The large amount of weight of the reverse input drum and input drum on a 4l60 type trans are why the input shafts have issues at the mating area with the aluminum drum.
That small 27 spline stock input shaft on a 200-4R will withstand approximately 550 ft/lbs of torque relatively reliably. You can build a 200-4R to take 550-600 lb ft reliably without too many fancy parts. You would need an improved forward drum, larger 2nd servo and band, good direct setup, add a clutch to OD, and proper VB calibration. The rest is stuff that you would do on a stock rebuild, hardened stator ($15) and sun shell $13), etc.
jakeshoe Apr 4th, 07, 10:00 AM Tell me, how many cars did you see at www.turbobuick.com home page using a 200-4 on their home page? Answer: Zero!! That's all the information one needs!! When racing the THM 400 will always be king!!
You must have missed Eric Shertz's car on the TB site. Look for DynoTech.
Might also look at some of the 200-4R powered cars on CKPerformances site.
Jody's transmission was built by Bruce at PTS.

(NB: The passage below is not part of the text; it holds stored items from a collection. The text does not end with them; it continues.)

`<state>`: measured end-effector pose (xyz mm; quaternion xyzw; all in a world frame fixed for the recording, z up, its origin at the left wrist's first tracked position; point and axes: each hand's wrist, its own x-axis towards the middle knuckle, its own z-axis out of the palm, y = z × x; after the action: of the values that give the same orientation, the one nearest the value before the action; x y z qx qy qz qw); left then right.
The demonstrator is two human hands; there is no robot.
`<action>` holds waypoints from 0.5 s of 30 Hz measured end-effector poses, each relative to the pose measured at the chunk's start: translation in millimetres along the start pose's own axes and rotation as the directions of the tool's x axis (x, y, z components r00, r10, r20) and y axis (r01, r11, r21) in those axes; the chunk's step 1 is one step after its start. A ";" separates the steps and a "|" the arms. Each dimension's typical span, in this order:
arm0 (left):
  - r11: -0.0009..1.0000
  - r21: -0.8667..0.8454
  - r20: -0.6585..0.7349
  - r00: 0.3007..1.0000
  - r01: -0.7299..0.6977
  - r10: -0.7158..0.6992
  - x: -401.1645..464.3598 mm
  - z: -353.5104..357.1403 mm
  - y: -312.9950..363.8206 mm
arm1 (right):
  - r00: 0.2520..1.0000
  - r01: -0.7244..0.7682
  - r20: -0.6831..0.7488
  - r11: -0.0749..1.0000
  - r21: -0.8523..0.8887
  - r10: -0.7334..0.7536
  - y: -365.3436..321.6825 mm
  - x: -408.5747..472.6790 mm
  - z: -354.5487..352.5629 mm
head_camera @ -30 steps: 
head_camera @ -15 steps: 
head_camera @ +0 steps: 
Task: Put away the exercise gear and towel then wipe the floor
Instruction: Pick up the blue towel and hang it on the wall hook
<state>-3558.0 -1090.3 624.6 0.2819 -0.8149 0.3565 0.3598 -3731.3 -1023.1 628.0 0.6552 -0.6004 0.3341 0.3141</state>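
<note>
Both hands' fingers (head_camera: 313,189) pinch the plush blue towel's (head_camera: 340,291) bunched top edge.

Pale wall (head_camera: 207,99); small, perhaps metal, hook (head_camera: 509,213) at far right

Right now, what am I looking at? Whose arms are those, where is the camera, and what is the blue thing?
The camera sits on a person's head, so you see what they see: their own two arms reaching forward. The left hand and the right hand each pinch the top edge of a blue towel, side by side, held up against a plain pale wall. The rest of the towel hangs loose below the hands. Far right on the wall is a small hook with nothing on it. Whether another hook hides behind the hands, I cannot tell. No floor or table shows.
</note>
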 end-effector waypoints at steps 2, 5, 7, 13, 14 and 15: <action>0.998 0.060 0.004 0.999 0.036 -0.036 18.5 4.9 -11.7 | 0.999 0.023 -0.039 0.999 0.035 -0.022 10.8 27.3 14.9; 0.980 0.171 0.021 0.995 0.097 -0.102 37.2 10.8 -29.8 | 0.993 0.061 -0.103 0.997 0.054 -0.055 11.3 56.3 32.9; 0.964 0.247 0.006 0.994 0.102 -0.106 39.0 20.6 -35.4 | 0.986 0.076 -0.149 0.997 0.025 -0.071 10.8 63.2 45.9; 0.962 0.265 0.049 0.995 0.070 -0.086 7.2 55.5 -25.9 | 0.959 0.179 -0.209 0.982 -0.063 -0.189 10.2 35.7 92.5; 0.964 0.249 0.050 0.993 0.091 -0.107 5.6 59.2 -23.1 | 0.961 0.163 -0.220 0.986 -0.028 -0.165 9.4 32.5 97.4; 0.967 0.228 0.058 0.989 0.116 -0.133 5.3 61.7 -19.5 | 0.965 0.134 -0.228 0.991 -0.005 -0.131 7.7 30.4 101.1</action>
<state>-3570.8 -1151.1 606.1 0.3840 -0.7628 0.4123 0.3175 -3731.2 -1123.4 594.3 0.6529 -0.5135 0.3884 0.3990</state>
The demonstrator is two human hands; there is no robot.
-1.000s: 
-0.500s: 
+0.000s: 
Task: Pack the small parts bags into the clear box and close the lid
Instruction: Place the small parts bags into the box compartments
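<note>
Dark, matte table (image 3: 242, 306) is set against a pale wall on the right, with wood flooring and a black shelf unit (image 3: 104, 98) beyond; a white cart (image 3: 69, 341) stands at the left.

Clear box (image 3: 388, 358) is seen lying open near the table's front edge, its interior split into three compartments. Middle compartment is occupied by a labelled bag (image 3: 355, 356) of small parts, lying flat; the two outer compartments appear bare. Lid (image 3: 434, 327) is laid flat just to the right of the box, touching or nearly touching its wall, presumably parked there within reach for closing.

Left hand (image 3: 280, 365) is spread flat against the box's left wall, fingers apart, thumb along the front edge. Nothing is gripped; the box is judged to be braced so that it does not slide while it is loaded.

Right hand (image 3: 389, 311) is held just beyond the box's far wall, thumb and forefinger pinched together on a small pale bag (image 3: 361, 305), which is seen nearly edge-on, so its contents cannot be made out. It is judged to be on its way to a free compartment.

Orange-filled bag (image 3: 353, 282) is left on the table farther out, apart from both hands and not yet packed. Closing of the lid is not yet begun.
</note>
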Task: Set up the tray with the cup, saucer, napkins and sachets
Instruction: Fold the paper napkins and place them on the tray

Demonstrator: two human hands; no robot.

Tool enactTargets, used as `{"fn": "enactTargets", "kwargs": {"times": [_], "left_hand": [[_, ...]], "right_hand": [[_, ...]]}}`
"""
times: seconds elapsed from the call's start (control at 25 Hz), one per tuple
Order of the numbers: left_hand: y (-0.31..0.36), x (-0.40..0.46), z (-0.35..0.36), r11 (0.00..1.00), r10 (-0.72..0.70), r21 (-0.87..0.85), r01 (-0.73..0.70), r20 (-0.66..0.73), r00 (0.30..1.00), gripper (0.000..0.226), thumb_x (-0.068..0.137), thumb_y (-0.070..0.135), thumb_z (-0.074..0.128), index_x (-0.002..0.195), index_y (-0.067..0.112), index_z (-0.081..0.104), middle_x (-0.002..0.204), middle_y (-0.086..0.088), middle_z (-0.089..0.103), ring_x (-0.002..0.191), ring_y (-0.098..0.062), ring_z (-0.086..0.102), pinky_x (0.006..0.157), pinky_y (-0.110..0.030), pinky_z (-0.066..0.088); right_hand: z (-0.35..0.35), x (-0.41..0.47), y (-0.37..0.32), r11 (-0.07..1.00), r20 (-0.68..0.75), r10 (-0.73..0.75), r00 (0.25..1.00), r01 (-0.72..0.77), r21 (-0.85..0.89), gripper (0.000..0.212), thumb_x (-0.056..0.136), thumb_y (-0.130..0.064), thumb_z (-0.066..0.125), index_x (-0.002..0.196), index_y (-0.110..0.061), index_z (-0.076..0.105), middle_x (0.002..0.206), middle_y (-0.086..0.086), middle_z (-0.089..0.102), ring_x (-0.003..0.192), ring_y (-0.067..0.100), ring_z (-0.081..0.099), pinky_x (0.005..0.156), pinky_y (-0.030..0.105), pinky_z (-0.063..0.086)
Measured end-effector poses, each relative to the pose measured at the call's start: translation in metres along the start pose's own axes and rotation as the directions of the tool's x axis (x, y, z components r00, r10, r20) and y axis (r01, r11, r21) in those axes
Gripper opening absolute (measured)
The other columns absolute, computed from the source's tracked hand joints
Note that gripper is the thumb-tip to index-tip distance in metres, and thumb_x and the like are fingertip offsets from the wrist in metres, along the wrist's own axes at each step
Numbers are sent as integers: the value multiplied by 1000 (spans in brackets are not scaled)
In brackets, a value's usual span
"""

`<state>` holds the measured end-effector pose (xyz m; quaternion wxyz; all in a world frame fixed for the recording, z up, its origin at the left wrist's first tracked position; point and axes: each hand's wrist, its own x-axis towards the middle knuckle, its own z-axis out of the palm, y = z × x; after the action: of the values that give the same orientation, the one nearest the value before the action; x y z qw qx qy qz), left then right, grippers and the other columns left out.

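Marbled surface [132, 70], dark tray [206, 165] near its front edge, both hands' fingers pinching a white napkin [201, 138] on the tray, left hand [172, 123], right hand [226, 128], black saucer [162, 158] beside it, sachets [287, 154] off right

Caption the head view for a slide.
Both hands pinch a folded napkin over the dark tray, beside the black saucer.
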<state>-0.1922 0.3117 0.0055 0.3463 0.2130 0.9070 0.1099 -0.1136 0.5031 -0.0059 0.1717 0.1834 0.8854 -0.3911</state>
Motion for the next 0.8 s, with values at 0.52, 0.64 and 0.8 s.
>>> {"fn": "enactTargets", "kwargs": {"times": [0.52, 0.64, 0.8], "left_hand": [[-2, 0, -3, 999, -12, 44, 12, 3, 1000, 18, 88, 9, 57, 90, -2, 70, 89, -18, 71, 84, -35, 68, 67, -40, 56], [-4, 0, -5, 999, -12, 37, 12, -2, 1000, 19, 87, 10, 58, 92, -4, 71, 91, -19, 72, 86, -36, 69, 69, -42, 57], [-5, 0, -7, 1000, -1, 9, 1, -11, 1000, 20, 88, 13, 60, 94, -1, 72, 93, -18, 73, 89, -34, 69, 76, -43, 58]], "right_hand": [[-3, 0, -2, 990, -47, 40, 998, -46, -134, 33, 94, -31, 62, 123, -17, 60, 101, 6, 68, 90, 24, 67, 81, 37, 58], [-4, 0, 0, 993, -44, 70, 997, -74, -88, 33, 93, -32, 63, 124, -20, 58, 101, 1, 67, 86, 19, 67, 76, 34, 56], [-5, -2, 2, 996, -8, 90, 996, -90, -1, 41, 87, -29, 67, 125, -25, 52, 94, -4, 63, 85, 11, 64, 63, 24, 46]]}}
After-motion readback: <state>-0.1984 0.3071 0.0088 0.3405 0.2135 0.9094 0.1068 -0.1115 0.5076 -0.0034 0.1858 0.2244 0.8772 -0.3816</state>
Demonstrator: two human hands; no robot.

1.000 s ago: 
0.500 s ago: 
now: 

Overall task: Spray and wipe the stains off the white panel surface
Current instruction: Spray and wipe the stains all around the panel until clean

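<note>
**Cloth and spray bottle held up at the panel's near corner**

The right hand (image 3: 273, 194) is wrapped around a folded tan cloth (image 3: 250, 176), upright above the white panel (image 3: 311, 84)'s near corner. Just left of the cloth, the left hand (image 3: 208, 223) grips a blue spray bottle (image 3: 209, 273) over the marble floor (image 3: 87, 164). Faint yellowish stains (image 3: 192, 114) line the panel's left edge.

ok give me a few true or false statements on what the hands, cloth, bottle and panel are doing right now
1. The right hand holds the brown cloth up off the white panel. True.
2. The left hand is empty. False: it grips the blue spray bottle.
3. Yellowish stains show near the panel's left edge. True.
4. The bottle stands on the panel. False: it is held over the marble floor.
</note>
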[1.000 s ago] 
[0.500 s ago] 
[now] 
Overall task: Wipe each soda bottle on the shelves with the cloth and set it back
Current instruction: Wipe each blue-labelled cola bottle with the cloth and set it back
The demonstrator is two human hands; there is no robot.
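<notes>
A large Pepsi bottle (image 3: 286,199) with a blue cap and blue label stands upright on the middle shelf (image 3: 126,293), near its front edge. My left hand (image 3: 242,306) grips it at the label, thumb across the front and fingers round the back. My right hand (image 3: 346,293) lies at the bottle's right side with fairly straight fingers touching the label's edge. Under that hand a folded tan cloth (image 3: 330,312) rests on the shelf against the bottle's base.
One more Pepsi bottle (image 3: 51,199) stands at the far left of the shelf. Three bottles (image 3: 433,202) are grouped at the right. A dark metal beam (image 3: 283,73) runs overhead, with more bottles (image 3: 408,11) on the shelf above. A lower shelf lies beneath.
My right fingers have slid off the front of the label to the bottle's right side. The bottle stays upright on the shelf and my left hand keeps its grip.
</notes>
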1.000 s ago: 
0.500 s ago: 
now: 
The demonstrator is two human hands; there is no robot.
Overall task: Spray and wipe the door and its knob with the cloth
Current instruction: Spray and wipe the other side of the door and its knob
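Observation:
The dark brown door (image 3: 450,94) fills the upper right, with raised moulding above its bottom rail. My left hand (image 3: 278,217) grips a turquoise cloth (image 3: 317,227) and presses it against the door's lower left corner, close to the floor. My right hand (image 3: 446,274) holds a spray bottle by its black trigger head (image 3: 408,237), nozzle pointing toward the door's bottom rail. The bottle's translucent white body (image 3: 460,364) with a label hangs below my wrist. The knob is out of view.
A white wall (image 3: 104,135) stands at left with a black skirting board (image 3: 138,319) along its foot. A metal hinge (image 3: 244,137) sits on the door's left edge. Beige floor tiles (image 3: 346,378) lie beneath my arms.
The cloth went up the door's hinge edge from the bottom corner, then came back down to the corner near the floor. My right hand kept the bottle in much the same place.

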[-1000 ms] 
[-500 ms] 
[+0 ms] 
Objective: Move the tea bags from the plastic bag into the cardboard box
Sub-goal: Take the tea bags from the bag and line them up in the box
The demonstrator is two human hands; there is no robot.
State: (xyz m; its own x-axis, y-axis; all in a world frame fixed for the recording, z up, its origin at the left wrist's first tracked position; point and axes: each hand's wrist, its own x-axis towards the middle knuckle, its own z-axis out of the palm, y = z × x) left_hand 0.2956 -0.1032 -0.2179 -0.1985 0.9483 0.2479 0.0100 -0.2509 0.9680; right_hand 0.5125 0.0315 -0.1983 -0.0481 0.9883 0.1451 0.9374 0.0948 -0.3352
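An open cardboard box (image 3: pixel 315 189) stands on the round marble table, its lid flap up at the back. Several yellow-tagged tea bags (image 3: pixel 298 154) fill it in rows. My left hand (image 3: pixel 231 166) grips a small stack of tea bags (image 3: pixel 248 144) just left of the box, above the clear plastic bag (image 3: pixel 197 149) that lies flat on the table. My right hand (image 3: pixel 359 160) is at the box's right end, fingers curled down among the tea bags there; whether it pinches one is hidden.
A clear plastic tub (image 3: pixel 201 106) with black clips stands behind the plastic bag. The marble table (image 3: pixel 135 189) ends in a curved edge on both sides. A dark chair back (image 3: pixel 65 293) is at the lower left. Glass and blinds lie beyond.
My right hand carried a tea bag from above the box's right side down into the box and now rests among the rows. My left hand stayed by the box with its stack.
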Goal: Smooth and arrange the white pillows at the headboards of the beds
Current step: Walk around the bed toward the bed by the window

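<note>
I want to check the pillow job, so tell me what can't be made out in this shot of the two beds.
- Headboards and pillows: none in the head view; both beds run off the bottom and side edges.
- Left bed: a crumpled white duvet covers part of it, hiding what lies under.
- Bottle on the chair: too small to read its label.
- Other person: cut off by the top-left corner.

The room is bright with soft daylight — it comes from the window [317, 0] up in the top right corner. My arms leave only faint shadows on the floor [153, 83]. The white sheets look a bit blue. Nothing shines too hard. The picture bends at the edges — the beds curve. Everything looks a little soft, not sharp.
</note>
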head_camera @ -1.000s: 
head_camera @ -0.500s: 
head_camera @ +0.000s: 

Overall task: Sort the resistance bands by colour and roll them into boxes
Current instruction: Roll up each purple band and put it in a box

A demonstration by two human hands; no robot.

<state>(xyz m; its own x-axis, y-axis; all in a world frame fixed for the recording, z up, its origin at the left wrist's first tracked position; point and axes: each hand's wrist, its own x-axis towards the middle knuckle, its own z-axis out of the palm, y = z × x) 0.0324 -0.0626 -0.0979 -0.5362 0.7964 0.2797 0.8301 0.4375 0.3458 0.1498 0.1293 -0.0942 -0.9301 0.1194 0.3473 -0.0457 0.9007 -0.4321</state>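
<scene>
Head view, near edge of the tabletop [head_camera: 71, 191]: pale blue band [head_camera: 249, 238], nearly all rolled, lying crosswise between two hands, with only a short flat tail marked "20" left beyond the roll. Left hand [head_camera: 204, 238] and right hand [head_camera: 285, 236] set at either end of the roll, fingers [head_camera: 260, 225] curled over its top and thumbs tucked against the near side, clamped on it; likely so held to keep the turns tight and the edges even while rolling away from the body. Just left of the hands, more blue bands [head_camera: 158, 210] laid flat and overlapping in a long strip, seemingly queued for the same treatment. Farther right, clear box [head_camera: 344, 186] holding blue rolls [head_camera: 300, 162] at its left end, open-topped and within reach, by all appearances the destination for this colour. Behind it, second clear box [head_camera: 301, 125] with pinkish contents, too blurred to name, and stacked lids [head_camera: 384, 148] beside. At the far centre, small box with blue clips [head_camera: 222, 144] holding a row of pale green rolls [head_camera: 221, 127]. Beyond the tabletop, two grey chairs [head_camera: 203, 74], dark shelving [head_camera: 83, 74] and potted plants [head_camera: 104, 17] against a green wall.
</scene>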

There are a few 9 second cars running 200-4R's. Yes at that power level they need more billet parts and freshening every season, but so does a TH400.
Jody is what I would call a BTDT, "Been there, done that", he's not just spewing information he read online or from a magazine, he has actually ran these "crap" transmissions behind considerable power.
South Side Goons & Hitmen Apr 4th, 07, 10:07 AM GM also used the 700R4 in police cars instead of the 200-4R. Here is a photo of a 700R4 with the so called police car tailshaft housing.
http://www.chevyhiperformance.com/techarticles/46278_automatic_transmission_overdrive_install/photo_06.html
As far as the Buick Grand National, I LOVE THAT CAR!! I was in my later teens when those things came out!! I also LOVED the fact the 1986 & 1987 Buick GN would eat a Corvette alive. There was a guy here with a license plate that said Vet Etr 1 or something like that at one time. We all loved it. Here is a 1987 GN vs a 1987 (first year of the 350 in the 3rd gen) IROC-Z. The 1989 & 1990 IROC-Z would give the 1987 GN a run for their money.
Guys you will love this article on Grand National history http://d0n_3d.tripod.com/86-87history.htm That's another reason to bash the primma donna Corvette brass at GM. So what if the GN kicked their tail and bruised their ego. Long Live the Grand Nationals and yes their 200-R4 as well!!
P.S. Eric Shertz's car is not one pictured of the cars listed on the photo of their oustanding members home page on www.turbobuick.com There are five Grand Nationals/Regals pictured on their home page on the left side on the outstanding member section. Four of them list the trans they are running in their bio's. Of the four all four of those cars are running THM 400's and not 200-4R's!!
speedfreek Apr 4th, 07, 02:12 PM Just talked to Steve. He made me feel as if they would cover it. Not just yet though. He said he wanted Chris to call me back. He must be the builder. I'll keep yall informed.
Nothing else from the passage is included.